My youngest child just celebrated his fourth birthday. He is a spirited little boy—sharp, affectionate, and, at times, a handful. However, my experience during my pregnancy with him was far from joyful. It was not simply the typical discomforts of pregnancy that I endured, such as swollen ankles or nausea. Instead, I faced a situation where my body felt like it was falling apart.
At one point, I found myself crawling around my home, picking up toys, as the sofa had become my prison. As my due date of March 24 approached, I was left contemplating whether I would be planting my garden on my hands and knees or with a baby in tow. From 14 weeks onward, I experienced daily contractions, my uterus resembling a restless toddler that refused to settle down.
The final week of pregnancy felt like an endless cycle of contractions every eight to ten minutes, sometimes so intense that they seemed like labor, but mostly just a frustrating inconvenience. On March 26, in the midst of a long night of contractions, my water broke. It wasn’t a dramatic flood, but enough to necessitate a change of clothes and linens.
I woke my partner, David, and told him I had an accident, asking him to fill the birthing pool in our kitchen. I contacted my midwife, a remarkable 70-year-old woman with her hair tied back in a bun, who assured me she would arrive shortly. I also called my doula, who came quickly, and asked my eldest daughter, Mia, to watch over my youngest, Sophie, who was only a toddler. As I put a chocolate cake in the oven—because that’s just what I do—I realized that little had changed in my labor progression.
As the hours passed, my midwife suggested taking some herbal tinctures. I even nursed my 17-month-old to encourage contractions. Yet, as the day turned to night, the room felt crowded with family and friends, all waiting for the arrival of my baby. Unfortunately, my son was content being high in my pelvis, making it difficult for him to descend.
As evening wore on, the number of people in our home felt overwhelming. Despite the encouraging atmosphere, my contractions remained steady, yet I was stuck at 7 to 8 centimeters. The exhaustion began to set in, compounded by the anxiety from a previous traumatic delivery experience. David and I took a moment to shower and regroup. We shared a few minutes of rest, but when we woke up, I realized my contractions had slowed, likely due to my body’s fatigue.
In that moment, we faced an agonizing choice: to leave the comfort of our home and head to the hospital. This is the part of the story where many might say, “At least you transferred to the hospital,” or “You just wanted a healthy baby.” The truth is, I sobbed as I got dressed, cried while packing, and wept during the drive to the hospital.
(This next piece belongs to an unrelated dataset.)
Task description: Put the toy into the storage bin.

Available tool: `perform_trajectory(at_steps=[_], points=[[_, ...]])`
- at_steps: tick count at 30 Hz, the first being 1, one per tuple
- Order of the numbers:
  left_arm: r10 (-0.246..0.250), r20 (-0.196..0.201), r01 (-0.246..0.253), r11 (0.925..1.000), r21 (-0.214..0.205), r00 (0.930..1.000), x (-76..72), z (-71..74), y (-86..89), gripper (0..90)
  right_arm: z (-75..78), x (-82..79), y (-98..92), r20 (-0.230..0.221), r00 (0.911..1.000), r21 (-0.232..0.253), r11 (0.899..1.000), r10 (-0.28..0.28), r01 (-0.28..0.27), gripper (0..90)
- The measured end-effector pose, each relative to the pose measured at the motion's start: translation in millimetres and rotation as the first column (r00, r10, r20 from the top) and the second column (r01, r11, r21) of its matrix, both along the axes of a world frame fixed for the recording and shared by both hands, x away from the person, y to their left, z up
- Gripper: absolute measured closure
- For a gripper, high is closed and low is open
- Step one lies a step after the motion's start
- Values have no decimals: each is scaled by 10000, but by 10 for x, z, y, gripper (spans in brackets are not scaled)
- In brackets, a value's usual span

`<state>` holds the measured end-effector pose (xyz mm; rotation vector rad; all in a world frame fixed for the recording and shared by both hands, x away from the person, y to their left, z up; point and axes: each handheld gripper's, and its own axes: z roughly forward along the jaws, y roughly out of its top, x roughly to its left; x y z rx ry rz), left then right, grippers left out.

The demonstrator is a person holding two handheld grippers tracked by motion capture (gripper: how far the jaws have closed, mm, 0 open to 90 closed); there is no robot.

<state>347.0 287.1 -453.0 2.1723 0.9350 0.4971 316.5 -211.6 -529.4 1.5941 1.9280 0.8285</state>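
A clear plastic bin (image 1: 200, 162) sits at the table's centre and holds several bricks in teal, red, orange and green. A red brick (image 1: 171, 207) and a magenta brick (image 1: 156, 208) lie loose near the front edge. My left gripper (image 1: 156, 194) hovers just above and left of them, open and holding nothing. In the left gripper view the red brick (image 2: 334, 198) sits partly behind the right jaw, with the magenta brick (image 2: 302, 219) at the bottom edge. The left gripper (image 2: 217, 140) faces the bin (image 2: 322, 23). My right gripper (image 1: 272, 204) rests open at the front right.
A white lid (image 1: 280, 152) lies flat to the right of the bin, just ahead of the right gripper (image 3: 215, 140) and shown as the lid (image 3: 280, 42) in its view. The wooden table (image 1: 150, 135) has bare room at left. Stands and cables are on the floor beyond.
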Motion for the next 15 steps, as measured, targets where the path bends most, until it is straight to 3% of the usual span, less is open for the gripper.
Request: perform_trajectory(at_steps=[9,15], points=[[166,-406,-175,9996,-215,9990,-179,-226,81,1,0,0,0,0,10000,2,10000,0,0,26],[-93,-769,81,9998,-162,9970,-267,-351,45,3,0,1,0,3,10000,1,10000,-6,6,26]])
Upon arrival, I continued to cry through the intake process and as I was prepped with an IV. I was fortunate to have compassionate professionals advocating for a natural birth, and my midwife stayed by my side for hours, determined to help my son descend. Although my body eventually responded to a small amount of pitocin, I still found myself crying.
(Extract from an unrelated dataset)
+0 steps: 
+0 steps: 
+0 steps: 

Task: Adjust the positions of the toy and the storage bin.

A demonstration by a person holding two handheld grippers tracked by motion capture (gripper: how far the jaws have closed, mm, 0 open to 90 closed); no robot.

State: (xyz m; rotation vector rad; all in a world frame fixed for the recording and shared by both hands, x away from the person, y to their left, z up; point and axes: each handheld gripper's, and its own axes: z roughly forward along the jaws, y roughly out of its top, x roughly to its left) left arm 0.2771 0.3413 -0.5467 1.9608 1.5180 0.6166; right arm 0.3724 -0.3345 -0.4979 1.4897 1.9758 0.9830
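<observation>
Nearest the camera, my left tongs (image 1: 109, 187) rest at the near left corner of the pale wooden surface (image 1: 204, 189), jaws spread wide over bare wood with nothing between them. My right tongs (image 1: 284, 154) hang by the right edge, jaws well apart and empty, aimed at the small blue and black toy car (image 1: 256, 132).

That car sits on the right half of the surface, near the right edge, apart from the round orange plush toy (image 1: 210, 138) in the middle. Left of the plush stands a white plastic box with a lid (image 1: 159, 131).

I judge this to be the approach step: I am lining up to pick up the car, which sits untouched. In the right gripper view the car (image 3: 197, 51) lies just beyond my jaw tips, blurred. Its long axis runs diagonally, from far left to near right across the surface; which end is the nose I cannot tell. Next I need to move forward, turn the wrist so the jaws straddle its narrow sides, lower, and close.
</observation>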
Ultimately, my son was born healthy and weighing over 10 pounds with just two pushes, but I couldn’t escape the grief of my altered birth plan. I had envisioned a serene delivery at home, surrounded by loved ones, celebrating with cake and joy. His birth was meant to be a healing experience, especially after my previous traumas.
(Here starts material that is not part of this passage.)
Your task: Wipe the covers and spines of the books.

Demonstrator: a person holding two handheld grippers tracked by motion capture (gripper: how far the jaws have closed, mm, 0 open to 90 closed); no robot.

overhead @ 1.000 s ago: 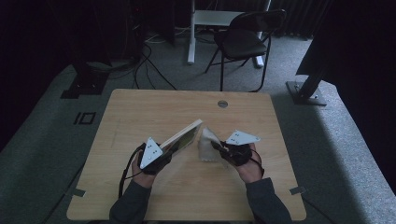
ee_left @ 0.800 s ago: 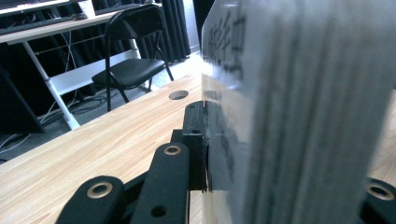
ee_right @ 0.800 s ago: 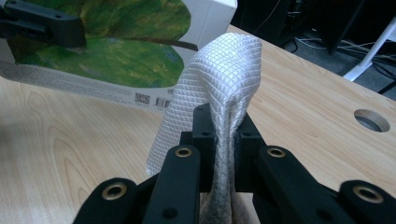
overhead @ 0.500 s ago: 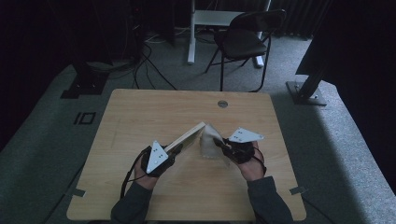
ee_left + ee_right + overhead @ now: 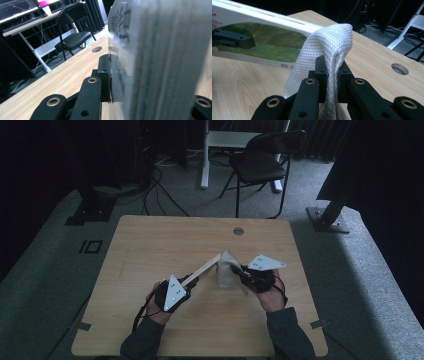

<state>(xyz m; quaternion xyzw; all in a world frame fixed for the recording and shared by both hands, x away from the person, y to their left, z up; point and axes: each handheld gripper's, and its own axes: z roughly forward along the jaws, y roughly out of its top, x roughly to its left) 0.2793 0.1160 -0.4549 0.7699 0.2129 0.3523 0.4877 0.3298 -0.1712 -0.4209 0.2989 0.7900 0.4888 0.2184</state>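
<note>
Work in hand: wiping a book (image 5: pixel 204 269) with a white cloth (image 5: pixel 227 270).
Left tongs (image 5: pixel 192 281): pinching the near end of the book, holding it tilted above the bench (image 5: pixel 150 240); in the left gripper view its page edges (image 5: pixel 160 60) loom just beside the pad.
Right tongs (image 5: pixel 331 72): pressed together on a gathered fold of the waffle-weave cloth (image 5: pixel 324 45).
Where the cloth sits: draped over the book's far end (image 5: pixel 312 27), touching its edge and cover.
Progress: contact is made at one end; judging by this, the length toward the left tongs looks not yet wiped.
Left to do: draw the cloth along, then set both down.
</note>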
It is important to acknowledge that not all births go according to plan, and though I am grateful for my son’s health, this experience was layered with sorrow. If you’re considering the journey of parenthood, resources like Resolve’s guide on intrauterine insemination and Make A Mom’s fertility supplements may provide valuable insights. Additionally, the BabyMaker Home Insemination Kit can be an excellent option for those looking to conceive at home.
Summary
This article reflects on the emotional complexities surrounding the birth of my son, emphasizing the grief I experienced despite his healthy arrival. It explores the challenges of an unexpected labor and the realization that a healthy birth does not erase the feelings of loss surrounding one’s birth plan.